Exercise:
Copy out, exactly, the first line of the entries below and every line after it through the one containing "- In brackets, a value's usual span".

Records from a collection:
----------------

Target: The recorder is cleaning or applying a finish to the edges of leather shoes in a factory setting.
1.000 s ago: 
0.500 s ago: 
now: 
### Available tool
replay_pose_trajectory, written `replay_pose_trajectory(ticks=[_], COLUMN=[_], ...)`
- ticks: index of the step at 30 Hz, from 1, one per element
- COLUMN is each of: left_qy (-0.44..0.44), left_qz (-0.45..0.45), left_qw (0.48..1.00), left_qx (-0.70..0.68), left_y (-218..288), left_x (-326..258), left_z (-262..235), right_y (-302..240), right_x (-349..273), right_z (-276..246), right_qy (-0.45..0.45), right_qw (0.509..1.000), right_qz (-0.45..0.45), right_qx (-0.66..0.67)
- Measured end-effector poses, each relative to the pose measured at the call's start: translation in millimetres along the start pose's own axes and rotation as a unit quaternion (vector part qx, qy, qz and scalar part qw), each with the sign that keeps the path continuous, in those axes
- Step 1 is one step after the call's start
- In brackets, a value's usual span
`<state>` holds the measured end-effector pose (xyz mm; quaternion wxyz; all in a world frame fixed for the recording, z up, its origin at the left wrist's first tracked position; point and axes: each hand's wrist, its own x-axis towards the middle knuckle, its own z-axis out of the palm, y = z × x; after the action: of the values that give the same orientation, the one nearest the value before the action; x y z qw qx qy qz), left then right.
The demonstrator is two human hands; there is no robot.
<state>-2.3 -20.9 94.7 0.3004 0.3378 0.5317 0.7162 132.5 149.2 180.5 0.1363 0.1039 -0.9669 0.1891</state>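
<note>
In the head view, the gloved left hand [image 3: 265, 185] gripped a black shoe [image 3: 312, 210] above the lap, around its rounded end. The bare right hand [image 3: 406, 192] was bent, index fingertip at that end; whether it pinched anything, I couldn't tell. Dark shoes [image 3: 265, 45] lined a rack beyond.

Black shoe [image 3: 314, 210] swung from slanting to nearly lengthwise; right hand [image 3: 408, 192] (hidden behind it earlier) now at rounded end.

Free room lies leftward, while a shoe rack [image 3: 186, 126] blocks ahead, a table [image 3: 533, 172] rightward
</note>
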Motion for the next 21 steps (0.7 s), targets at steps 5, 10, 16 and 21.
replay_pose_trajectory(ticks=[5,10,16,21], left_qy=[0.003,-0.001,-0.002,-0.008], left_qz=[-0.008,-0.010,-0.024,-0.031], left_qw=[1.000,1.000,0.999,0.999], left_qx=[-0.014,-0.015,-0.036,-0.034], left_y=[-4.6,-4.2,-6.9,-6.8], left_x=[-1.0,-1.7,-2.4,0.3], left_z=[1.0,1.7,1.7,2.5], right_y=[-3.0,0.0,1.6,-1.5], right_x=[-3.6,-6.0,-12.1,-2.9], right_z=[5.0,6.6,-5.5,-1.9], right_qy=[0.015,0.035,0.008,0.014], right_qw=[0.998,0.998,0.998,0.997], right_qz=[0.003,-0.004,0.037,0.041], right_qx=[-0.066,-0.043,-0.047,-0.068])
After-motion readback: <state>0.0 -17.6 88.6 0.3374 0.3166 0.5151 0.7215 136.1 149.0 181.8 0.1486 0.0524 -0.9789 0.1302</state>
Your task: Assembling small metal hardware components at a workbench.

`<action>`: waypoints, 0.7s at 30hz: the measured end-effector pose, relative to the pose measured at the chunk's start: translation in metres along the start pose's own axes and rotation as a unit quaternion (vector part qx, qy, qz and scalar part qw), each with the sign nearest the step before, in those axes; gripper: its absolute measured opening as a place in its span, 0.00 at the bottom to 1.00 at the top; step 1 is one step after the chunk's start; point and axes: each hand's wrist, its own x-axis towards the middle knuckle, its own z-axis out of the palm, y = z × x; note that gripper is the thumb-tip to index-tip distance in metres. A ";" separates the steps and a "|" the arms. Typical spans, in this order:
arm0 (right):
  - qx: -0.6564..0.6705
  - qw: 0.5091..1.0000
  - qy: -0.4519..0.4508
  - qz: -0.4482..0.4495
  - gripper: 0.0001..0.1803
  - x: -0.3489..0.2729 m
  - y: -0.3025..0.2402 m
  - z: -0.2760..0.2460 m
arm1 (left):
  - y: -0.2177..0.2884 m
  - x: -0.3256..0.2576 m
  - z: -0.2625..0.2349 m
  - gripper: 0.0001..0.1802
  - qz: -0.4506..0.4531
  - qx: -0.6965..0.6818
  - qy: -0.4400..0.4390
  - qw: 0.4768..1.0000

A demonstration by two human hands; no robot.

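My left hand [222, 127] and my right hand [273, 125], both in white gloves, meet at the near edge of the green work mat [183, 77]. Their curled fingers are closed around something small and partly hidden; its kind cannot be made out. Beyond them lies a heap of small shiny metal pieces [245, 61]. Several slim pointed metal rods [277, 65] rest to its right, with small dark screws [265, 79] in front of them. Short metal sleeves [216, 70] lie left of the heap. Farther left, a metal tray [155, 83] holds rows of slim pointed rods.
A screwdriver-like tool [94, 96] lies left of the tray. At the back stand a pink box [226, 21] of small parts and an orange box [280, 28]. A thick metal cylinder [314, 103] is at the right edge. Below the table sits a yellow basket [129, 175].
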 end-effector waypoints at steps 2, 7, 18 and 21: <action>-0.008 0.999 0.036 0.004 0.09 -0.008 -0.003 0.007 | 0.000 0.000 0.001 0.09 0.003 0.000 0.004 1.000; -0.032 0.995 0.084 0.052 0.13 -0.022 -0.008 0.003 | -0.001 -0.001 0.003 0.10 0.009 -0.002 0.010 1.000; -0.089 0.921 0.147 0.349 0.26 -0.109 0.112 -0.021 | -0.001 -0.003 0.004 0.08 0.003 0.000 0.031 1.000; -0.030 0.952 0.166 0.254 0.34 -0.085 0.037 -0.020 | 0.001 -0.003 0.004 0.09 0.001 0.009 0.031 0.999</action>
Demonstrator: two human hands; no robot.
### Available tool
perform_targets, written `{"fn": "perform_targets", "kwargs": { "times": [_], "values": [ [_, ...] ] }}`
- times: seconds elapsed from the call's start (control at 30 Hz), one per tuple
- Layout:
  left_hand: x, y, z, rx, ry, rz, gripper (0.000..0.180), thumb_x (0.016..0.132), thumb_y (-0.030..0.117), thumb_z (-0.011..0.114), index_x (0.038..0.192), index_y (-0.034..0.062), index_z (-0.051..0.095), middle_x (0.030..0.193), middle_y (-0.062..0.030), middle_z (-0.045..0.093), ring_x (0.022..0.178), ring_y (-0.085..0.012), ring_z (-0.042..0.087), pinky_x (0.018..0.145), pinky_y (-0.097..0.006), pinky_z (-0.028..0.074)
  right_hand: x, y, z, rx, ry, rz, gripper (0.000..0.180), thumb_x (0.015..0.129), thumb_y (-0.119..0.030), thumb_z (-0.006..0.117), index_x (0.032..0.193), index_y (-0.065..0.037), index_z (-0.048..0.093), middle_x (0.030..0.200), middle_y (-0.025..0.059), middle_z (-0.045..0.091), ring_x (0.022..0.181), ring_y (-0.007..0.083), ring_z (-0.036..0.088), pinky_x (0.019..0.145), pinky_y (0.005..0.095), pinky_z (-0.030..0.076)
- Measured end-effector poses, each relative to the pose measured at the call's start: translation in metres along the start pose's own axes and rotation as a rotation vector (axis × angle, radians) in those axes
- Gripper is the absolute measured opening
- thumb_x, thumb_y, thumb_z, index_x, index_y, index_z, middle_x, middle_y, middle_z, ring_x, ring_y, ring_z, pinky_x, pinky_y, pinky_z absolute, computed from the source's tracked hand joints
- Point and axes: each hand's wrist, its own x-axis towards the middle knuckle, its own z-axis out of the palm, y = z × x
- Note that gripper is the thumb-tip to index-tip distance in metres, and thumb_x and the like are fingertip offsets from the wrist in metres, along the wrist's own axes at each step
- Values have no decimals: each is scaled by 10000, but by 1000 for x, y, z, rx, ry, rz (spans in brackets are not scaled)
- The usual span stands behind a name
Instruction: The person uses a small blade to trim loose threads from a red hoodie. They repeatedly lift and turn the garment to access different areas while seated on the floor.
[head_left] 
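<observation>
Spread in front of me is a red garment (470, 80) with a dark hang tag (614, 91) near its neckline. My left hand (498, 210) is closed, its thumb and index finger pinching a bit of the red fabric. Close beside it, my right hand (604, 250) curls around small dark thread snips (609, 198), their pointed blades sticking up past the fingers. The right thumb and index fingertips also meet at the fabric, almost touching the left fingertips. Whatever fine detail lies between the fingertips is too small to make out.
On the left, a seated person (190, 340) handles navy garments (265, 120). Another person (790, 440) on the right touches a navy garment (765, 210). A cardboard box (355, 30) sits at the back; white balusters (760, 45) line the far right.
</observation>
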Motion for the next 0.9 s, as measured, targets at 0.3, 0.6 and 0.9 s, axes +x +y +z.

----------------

Completed exercise:
Target: The recorder is cleaning or applying a finish to the edges of leather shoes in a factory setting.
1.000 s ago: 
0.500 s ago: 
now: 
### Available tool
replay_pose_trajectory, written `replay_pose_trajectory(ticks=[_], COLUMN=[_], ...)`
- ticks: index of the step at 30 Hz, from 1, one per element
- COLUMN is each of: left_qy (-0.44..0.44), left_qz (-0.45..0.45), left_qw (0.48..1.00), left_qx (-0.70..0.68), left_y (-218..288), left_x (-326..258), left_z (-262..235), right_y (-302..240), right_x (-349..273), right_z (-276..246), right_qy (-0.45..0.45), right_qw (0.509..1.000), right_qz (-0.45..0.45), right_qx (-0.66..0.67)
- Measured end-effector poses, each relative to the pose measured at the call's start: translation in millimetres along the start pose's own axes and rotation as a unit quaternion (vector part qx, qy, qz and scalar part qw), each with the sign that keeps the path continuous, in those axes
- Step 1 is one step after the call's start
- In brackets, a value's usual span

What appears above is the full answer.